Detailed Explanation of Random Forests Features importance Bias

Mohammed Saad
7 min readDec 7, 2021

--

Many Data Science practitioners use Random Forest for their experiments, predictions, and decision making since it is a powerful model which can be quite accurate, easy to understand, and can be used with most of the data types out there, without the need to do feature scaling or handling imbalanced data.

In addition to Random Forest prediction ability, it can return metrics that can help in interpreting the model, knowing which features are most predictive, those metrics are called “Feature Importance”.

Random Forest’s Feature Importance is widely used among Data Scientists, and it’s highly probable that you used it before, but didn’t you notice before that ranking features by their importance didn’t match your domain knowledge in some cases?

Feature Importance is biased

Scikit-learn published an article explaining this issue, I am not going to redo that experiment but rather I will try to explain the results to you and help you to confidently understand how feature importance is calculated.

In scikit-learn’s article, it shows that by adding a random feature to the existing list of features, Random Forest ranked that feature as the most important feature.

Shocking, right?

scikit-learn experiment that shows a random feature being ranked as #1 feature

Well, it turns out that Random Forest Feature importance is biased towards high cardinal features, cardinal features are features with a high number of categories ( number of unique values in that feature).

Now it’s time to revisit all the business decisions you took before based on those metrics, but before doing that let’s understand why Random Forest’s Feature importance is biased.

How does Random Forest Work?

Random Forest consists of multiple Decision Trees that work together to predict the output, so in order to understand Random Forest, we need to understand how does Decision Tree work.

If I am going to explain a Decision Tree, I would explain it in three steps.

1- Pick a Feature

2- Pick a Splitting point

3- Iterate

Let’s pick a simple example and try to apply those steps, imagine that we have 1’s and 0’s and each 1 or 0 can take the color blue or red, and we want to identify 1’s and 0’s by their colors, take a look at the following image to understand.

at first, we started with some 1’s and 0’s with colors blue and red, we identified that we have two features [color, number ]

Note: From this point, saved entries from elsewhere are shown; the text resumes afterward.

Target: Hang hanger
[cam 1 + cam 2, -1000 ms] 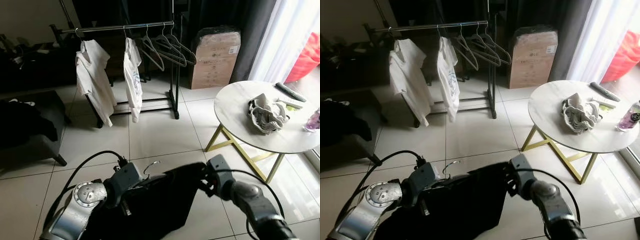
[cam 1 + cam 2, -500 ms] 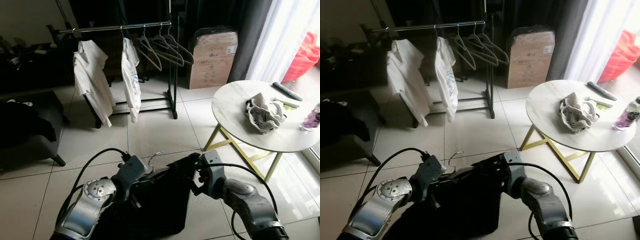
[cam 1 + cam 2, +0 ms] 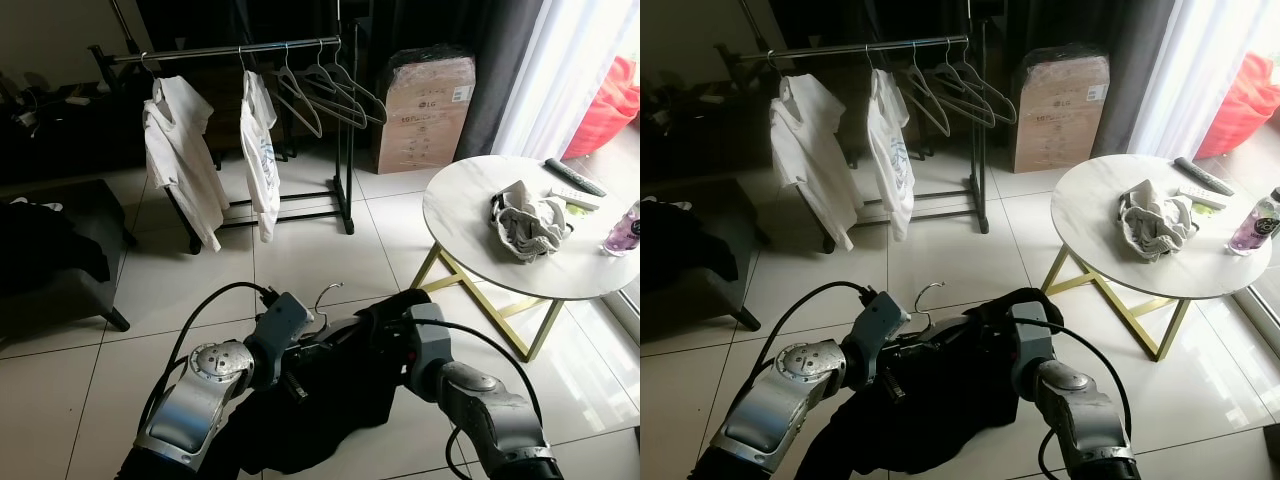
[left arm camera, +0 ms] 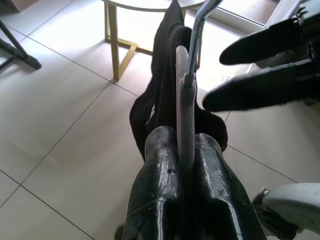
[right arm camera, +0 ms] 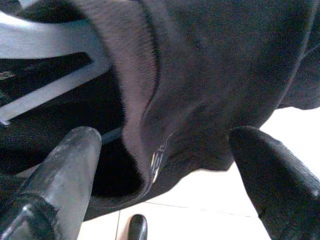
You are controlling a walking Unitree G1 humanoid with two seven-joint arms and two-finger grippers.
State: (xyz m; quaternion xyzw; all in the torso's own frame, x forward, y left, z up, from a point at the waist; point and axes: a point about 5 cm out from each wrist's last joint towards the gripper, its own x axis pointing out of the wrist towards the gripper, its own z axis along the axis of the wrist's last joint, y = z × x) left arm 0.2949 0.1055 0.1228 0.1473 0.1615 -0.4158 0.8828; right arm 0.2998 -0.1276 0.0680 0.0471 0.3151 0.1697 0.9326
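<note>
Hanger (image 3: pixel 322 300) with a black garment (image 3: pixel 330 390) held low in front of the robot.
The left gripper (image 4: pixel 182 150) is clamped on the hanger's neck — the right gripper (image 5: pixel 165 165) spreads wide around the garment's collar; rail (image 3: pixel 230 50) well ahead.

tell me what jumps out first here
A black garment on a hanger hangs between the two arms up front, the left tool clamped on the hanger. Beyond stands a rack with two white shirts, and a round table to the right.
</note>
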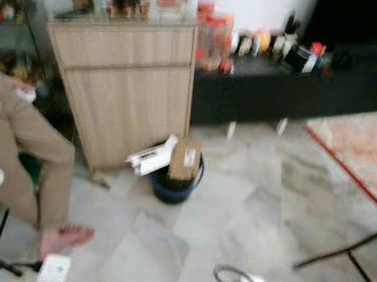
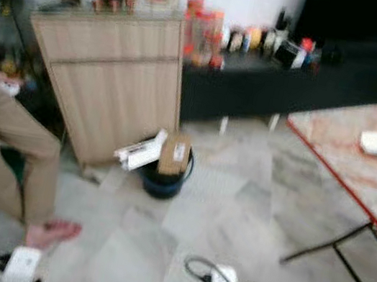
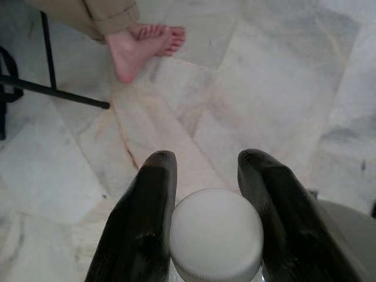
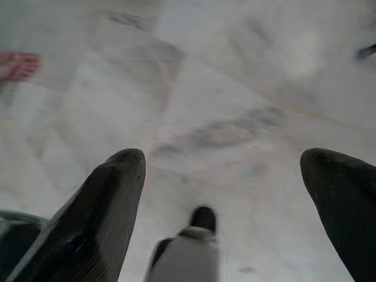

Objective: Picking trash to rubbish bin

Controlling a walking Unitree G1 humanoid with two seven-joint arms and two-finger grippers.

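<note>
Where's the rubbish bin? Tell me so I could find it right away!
Find the big light wooden cabinet against the back wall. On the floor at its right corner sits the rubbish bin, a small dark blue bucket. Nothing else there has a brown cardboard box and white packaging poking out of it.

A home living room is indicated by pale marble floor tiles (image 1: 234, 215), a light wooden cabinet (image 1: 128, 87) and a long black low sideboard (image 1: 307, 89).
</note>
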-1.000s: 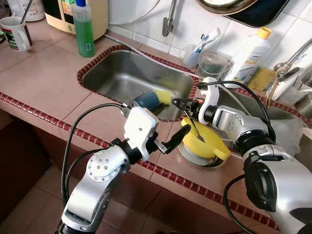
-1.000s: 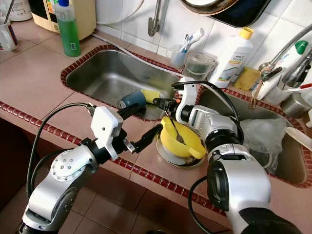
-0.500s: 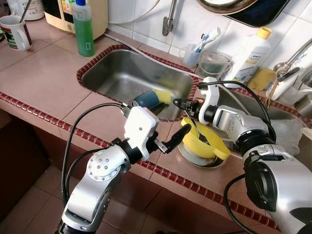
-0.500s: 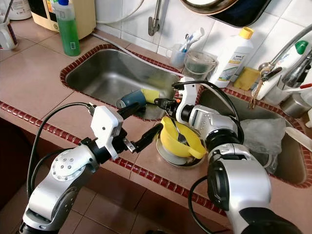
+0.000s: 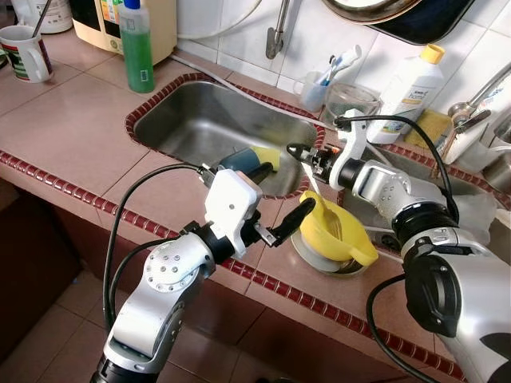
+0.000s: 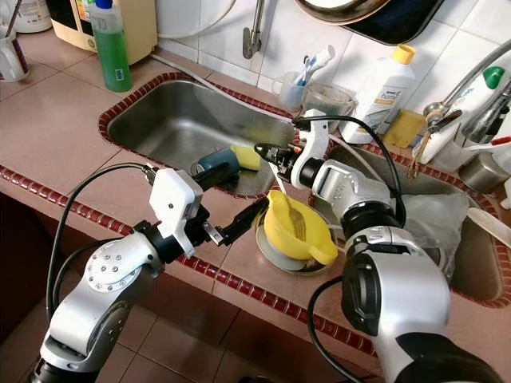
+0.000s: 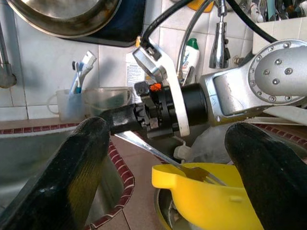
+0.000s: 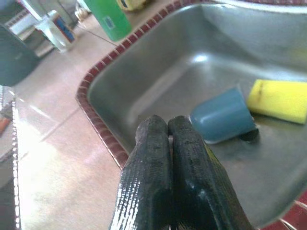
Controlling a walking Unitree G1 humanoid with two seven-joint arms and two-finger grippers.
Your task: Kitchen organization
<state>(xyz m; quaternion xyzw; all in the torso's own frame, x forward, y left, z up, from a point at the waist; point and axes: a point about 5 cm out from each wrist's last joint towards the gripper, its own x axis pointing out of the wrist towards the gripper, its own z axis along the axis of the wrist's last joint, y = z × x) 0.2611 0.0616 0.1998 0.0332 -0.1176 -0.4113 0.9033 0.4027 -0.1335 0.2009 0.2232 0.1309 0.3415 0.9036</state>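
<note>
Pinching a fork point(image 5: 319, 194) by its handle, the right gripper point(image 5: 297, 151) sits center frame in the eye view, tines down in the yellow bowl point(image 5: 339, 233), probably lifting it out. Left gripper point(image 5: 295, 215), fingers apart, waits just left of the bowl. Left wrist view: fork point(image 7: 163, 158) center, between spread fingers point(image 7: 72, 177). Right wrist view: fingers point(image 8: 165, 191) pressed together over the sink point(image 8: 158, 81).

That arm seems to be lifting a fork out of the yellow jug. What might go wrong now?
The right end effector pinches only the tip of the fork, so it could slip and drop. The tines are still inside the yellow jug, which sits tilted on a metal dish; dragging the fork could tip it toward the sink.
</note>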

At the first level we picked the color feature, we determined the splitting point ( red or blue ), and for the second level (iteration), we picked the number feature and determined the splitting point ( > 0 or ≤ 0 ), and by following that procedure we were able to identify each number by its color.

Here we were able to pick the best feature and the best split by ourselves because it is just a simple example, but for a real-world example, we need to have an automated role that we can rely on to pick that for us.

Gini Impurity

Let's imagine that you have a bucket full of bananas and apples, we say that your bucket is impure because it has more than one class of items, it’s not purely full of bananas or purely full of apples.

Gini impurity is a way to determine how purely your bucket is.

So in our bucket example, we have two classes ( bananas, apples ), let's say that there are 4 bananas |S1| and 3 apples |S2|, so we have 7 items in total and that is |S|.

We can calculate Gini impurity of the bucket by applying the above equation as follows.

G(S) = 3/7 (1- 3/7) + 4/7 (1- 4/7) = 0.48

So, now we know that the Gini impurity of the bucket is 0.48, but is that high or low?

Let’s take a look at the Gini Impurity Plot.

It states that the highest Gini Impurity you can get is 0.5 and that happens when the probability of each class in your bucket is the same, so if you have 3 bananas and 3 apples, you get the highest Gini impurity, but if you have more bananas even by 1, it means that there is a dominating class and your bucket is becoming pure even by a small degree, so the more items you have in a dominating class the less impure your bucket is.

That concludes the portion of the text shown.